These tensions are likely to be further
inflamed by both states' quest for energy
security, as both are net oil importers. A
territorial dispute between China and Japan in the
East China Sea, which both sides claim as their
exclusive economic zone, is being fueled by
reports of vast supplies of oil and gas in the
area. The disputed territory includes the Diaoyu
or Senkaku islands and the Chunxiao gas field.
Japan regards the median line as its border, while
China claims jurisdiction over the entire
continental shelf. Although the Chunxiao gas field
is on the Chinese side of the median line, Japan
claims that China may be siphoning energy
resources on the Japanese side. China has been
drilling in the area since 2003 and the Japanese
government gave the green light for oil and gas
exploration in the disputed waters in mid-April.

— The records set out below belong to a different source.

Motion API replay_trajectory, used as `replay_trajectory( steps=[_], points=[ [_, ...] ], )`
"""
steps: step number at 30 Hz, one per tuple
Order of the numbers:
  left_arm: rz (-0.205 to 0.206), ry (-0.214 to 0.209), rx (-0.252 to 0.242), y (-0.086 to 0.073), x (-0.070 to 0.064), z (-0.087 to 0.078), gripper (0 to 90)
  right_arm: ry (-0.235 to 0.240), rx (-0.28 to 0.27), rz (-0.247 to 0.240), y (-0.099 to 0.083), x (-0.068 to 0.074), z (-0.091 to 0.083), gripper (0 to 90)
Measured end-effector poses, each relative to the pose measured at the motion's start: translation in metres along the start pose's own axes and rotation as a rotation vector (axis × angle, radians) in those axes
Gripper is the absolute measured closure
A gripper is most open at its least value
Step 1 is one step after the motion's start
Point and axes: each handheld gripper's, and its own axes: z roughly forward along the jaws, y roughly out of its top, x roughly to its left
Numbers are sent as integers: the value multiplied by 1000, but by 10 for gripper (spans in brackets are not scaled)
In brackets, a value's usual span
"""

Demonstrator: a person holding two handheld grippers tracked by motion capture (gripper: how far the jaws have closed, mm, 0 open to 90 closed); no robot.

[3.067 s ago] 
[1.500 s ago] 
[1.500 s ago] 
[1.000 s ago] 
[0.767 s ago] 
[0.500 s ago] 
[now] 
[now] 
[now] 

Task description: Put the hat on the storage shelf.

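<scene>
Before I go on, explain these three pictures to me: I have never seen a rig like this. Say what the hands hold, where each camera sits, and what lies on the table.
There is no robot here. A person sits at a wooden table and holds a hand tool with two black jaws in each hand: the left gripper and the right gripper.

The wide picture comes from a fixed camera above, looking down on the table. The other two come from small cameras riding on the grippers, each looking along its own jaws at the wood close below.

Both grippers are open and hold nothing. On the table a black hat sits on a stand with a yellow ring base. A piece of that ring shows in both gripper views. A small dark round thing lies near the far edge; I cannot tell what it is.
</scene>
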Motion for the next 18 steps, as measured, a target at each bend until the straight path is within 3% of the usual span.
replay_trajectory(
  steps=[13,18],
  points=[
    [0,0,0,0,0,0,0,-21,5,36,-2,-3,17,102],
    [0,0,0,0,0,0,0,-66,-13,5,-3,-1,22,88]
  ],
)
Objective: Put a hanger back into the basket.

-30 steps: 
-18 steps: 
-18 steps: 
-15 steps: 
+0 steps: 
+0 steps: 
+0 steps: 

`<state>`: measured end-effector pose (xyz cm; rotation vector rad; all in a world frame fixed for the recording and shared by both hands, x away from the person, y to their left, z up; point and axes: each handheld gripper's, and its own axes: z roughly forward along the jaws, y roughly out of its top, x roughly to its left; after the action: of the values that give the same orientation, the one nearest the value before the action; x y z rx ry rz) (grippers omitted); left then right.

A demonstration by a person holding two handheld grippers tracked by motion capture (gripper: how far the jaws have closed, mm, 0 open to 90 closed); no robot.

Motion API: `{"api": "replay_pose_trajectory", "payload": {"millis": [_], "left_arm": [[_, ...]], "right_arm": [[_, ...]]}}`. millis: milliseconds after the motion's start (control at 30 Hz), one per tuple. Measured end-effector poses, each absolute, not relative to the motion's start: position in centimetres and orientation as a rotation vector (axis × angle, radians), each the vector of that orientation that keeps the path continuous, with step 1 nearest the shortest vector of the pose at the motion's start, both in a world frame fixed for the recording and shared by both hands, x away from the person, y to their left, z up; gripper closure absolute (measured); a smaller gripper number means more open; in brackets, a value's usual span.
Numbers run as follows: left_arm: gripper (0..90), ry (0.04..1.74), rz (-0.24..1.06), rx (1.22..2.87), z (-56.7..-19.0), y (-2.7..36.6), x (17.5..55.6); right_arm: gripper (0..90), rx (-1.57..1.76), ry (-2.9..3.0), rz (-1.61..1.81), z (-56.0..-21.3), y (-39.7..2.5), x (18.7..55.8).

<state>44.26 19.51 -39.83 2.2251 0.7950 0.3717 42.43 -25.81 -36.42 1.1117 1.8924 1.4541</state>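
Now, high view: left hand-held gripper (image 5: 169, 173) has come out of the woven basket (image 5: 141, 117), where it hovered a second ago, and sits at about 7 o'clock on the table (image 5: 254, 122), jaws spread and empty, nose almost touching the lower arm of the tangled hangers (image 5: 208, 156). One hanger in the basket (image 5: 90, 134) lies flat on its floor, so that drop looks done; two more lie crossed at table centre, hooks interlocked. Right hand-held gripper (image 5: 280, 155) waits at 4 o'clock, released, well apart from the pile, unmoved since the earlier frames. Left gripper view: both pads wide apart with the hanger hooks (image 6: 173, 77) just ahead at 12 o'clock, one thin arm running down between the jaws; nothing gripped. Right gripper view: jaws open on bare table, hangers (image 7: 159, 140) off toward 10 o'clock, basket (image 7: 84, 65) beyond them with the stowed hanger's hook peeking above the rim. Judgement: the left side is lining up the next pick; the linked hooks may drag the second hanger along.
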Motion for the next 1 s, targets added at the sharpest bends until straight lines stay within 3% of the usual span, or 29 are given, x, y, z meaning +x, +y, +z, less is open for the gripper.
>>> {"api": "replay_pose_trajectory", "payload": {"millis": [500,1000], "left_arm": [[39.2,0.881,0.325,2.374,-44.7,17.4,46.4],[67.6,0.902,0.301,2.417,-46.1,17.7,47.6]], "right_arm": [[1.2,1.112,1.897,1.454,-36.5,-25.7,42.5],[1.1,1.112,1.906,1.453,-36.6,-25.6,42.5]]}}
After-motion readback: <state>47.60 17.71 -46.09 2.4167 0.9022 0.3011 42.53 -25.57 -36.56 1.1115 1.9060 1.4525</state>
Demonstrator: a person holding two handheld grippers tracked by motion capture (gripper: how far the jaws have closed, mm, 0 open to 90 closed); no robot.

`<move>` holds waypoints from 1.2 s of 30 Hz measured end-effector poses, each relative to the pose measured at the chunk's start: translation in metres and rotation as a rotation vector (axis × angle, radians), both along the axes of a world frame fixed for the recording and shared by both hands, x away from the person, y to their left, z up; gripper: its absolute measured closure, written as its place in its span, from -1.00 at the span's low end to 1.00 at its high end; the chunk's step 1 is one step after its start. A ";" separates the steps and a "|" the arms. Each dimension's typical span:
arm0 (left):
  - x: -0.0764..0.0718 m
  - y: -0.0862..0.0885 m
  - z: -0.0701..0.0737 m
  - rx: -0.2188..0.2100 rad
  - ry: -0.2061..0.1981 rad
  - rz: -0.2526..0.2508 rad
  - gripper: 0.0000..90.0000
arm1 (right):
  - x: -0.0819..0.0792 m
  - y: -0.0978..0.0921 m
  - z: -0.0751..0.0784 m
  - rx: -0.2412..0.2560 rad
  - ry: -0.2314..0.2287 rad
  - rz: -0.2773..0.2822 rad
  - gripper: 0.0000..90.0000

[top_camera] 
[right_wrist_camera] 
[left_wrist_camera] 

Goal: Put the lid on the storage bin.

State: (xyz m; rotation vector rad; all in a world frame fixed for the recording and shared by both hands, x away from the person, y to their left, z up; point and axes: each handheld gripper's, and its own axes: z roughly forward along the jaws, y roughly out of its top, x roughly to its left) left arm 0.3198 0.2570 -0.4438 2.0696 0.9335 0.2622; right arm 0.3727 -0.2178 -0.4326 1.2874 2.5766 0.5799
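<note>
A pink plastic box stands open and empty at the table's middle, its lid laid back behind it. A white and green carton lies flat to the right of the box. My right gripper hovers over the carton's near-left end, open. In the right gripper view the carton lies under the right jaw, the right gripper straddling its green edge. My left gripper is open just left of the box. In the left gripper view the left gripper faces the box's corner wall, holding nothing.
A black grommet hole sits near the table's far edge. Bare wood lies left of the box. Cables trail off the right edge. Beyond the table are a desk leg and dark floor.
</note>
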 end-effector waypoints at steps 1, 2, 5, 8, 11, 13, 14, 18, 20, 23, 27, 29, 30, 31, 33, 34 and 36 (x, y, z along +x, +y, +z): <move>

This competition took the form of a military
confrontation following the incursion of a Chinese
nuclear-powered submarine into Japanese waters off
Okinawa in November 2004. The intrusion was
followed by a two-day chase across the East China
Sea. While China offered a swift apology for the
incursion, this was soon followed by the intrusion
of a Chinese research vessel into Japanese waters
near Okinotori in December. The vessel is believed
to have been surveying the seabed for oil and gas
drilling purposes. This was the 34th maritime
research exercise by Chinese vessels within
Japan's economic zone in 2004, up from eight in
2003, with China not giving prior notification in
21 of the 34 cases.
A similar pattern of
relations can be seen between Japan and South
Korea, with economic cooperation coexisting with
political and military confrontation. Relations
between South Korea and Japan have shown
considerable improvement in recent years, with
both states co-hosting the soccer World Cup in
2002 and growing cultural exchanges through
tourism and the popularity of South Korean soap
operas in Japan and Japanese pop music in South
Korea. Being the 40th anniversary of the 1965
normalization treaty, 2005 was designated the
"friendship year" between South Korea and Japan.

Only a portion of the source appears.